One of the joys of opening a good bottle of wine is sharing it with friends. Whether the plan is to sit, sip and swap tales – or to savor the wine with a good meal – the experience is sure to be memorable.

Another way to enjoy wine with others is in a wine club. We all have different sensory thresholds – the ability to distinguish tastes or flavors. Group feedback on a bottle of wine helps each member develop their palate and an appreciation of wine.

There are a variety of club structures. Some gather for formal tastings and compare notes over critical analysis. Others meet over well–planned meals, where wines are specifically paired with food. Somewhere, I’m sure there are groups akin to the stuffy wine club depicted on the sit–com Frasier.

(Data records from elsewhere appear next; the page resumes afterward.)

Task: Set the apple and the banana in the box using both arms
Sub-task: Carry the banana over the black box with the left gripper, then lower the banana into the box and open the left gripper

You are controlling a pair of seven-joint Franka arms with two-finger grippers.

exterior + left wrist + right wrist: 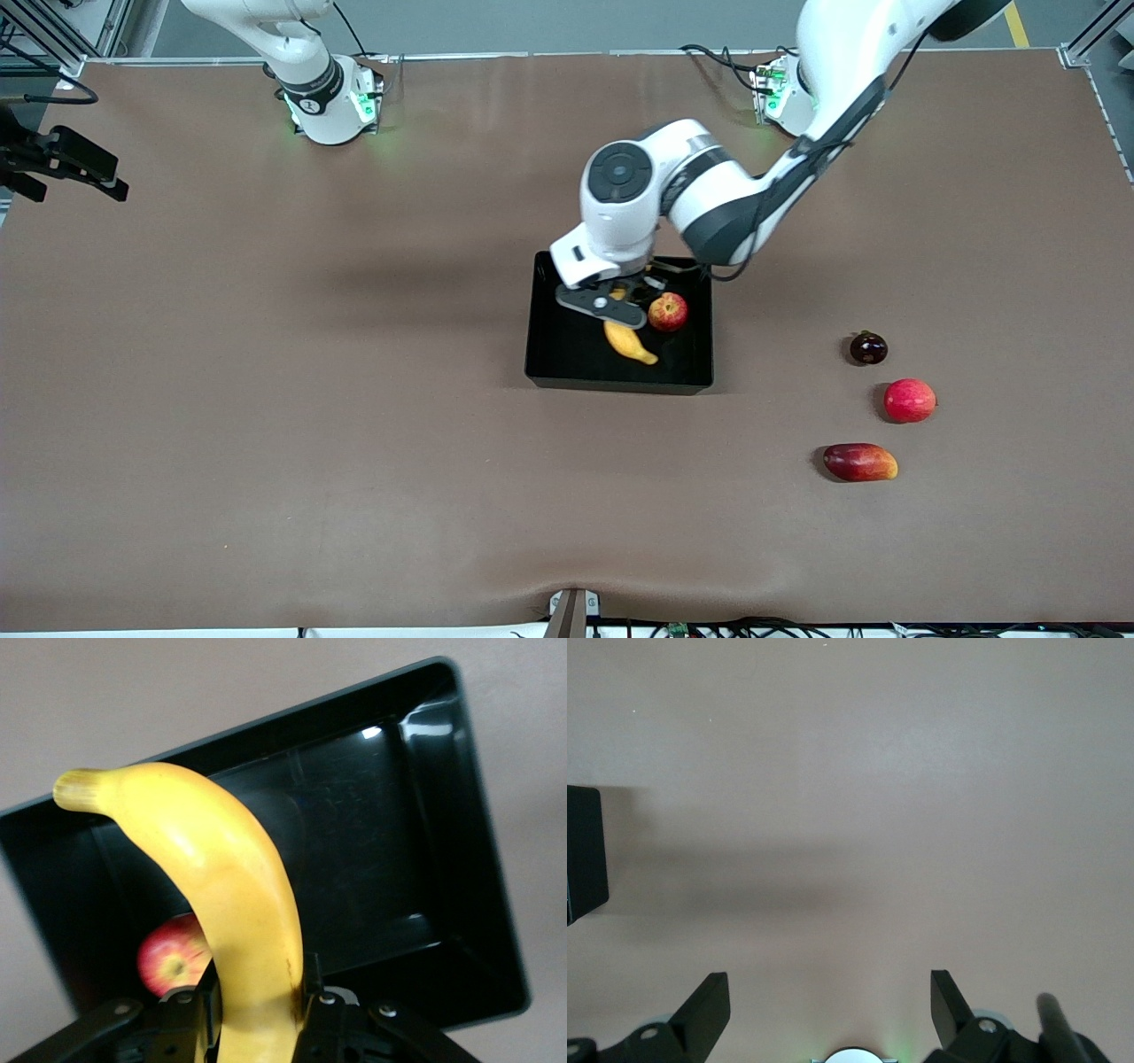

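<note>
My right gripper [830, 1010] waits spread wide over bare table. In the box [549, 354], my left gripper [625, 306] clamps the banana [629, 342], held low for release beside the apple [668, 312].

Hidden in the front view under the left arm's wrist [620, 213]: the left gripper [620, 297], the banana's [630, 343] upper end and part of the box's [567, 354] rim. Cut off at the left wrist view's edge: the banana's [239, 904] gripped end. Half covered by that banana: the apple [173, 955]. Out of the front view entirely: the right gripper [830, 1005].
</note>
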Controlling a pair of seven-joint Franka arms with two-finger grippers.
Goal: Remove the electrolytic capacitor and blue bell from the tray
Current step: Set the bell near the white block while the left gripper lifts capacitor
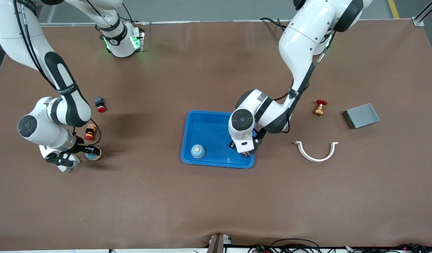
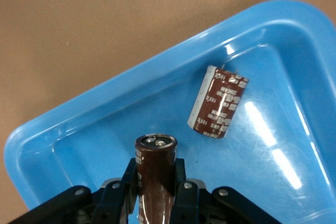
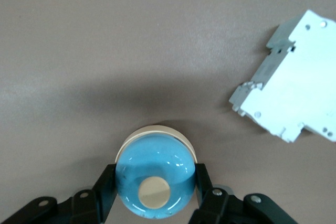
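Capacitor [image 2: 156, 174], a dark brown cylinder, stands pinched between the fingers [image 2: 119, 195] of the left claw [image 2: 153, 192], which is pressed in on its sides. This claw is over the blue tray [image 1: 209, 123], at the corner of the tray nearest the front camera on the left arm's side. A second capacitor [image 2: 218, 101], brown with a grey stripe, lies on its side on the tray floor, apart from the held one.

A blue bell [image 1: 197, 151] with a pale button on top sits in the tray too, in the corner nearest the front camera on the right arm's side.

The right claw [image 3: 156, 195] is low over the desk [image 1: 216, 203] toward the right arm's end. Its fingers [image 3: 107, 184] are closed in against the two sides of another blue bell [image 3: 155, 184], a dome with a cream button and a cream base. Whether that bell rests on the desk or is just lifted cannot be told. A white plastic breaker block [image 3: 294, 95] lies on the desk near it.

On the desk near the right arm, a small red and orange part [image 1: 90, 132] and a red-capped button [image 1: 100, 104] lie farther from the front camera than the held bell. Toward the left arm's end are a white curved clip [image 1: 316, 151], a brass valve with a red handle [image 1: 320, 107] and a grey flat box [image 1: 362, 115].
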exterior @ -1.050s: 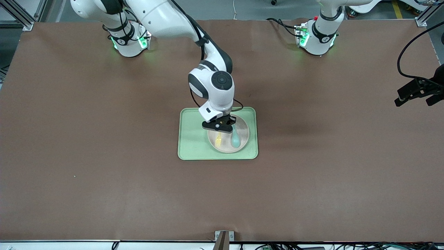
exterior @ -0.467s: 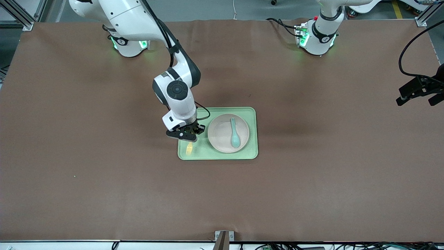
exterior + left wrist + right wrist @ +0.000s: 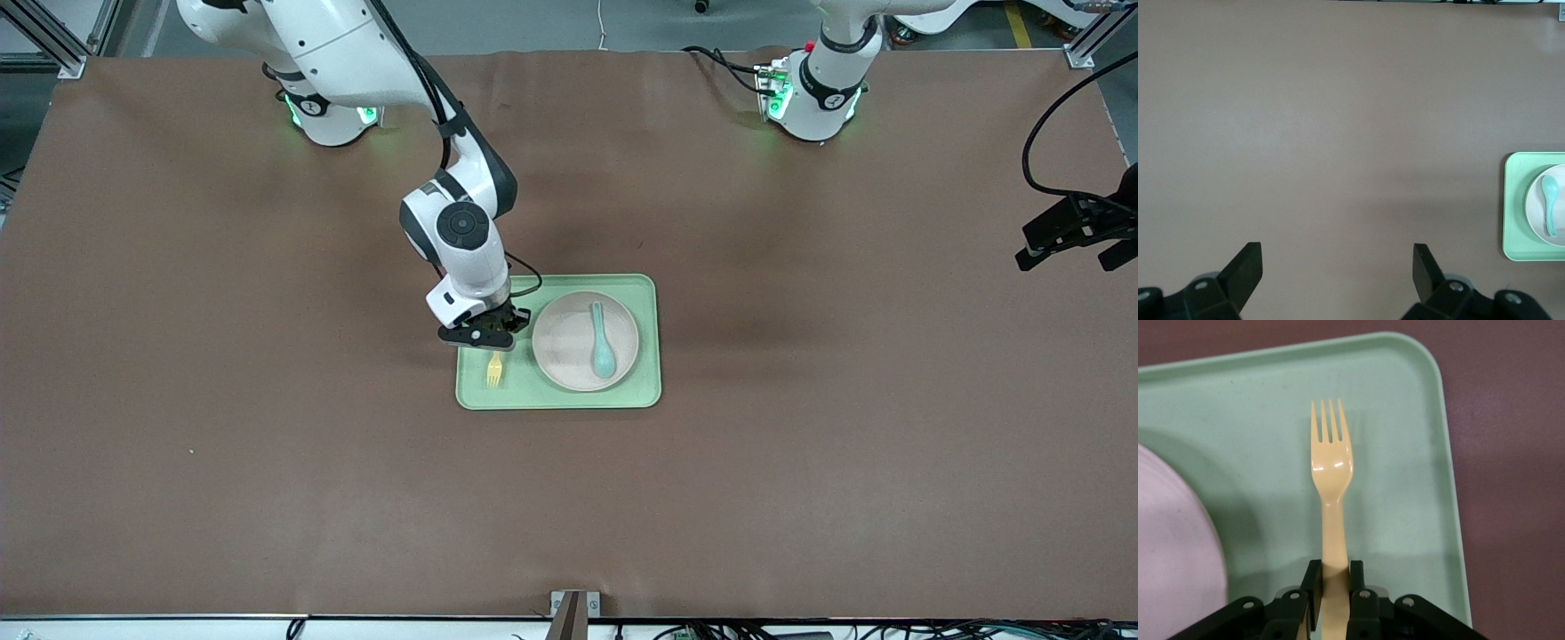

My friends and I practice something much less formal. It’s easy, fun – and something you can put together by the end of today with your friends or co–workers.

Here’s how it works:

The club is made up of six people. The club manager assigns each member two months of the year in which to select and buy wines. When your month rolls around, you select a case of wine – two bottles for each member – and coordinate delivery. We started our club with a $10 per bottle limit, but kicked that up to $15 per bottle – and redefined the price as $30 per pair.

Why? Altering the price structure allowed a member to select an $8 bottle – an everyday drinker – and pair that with a $22 bottle that would be perfect with a special meal.

We don’t reimburse the purchaser – that became too much of a hassle. We’re built on confidence that each member stays close to budget. We don’t meet, but e–mail our opinions, our likes and dislikes, among the group. Once a year we’ll gather at a member’s house with our spouses for heavy hors d’ uvres. No pressure, no anxiety, no badges of rank on burgundy–colored ribbons.

Structure your club as your members choose. Maybe the group only wants red wines. Remember the object is to experience different wines and the variety of your friends’ tastes. And, above all, have fun!

Mix a six

After months of cajoling, erh, pleasant requests, from the craft beer fans, Habersham Beverage has begun offering consumers the option of mixing their own six pack.

This is great news for those of us who love to sample. With craft beer six packs pushing toward $15, the last thing I want is five beers remaining that I don’t really like.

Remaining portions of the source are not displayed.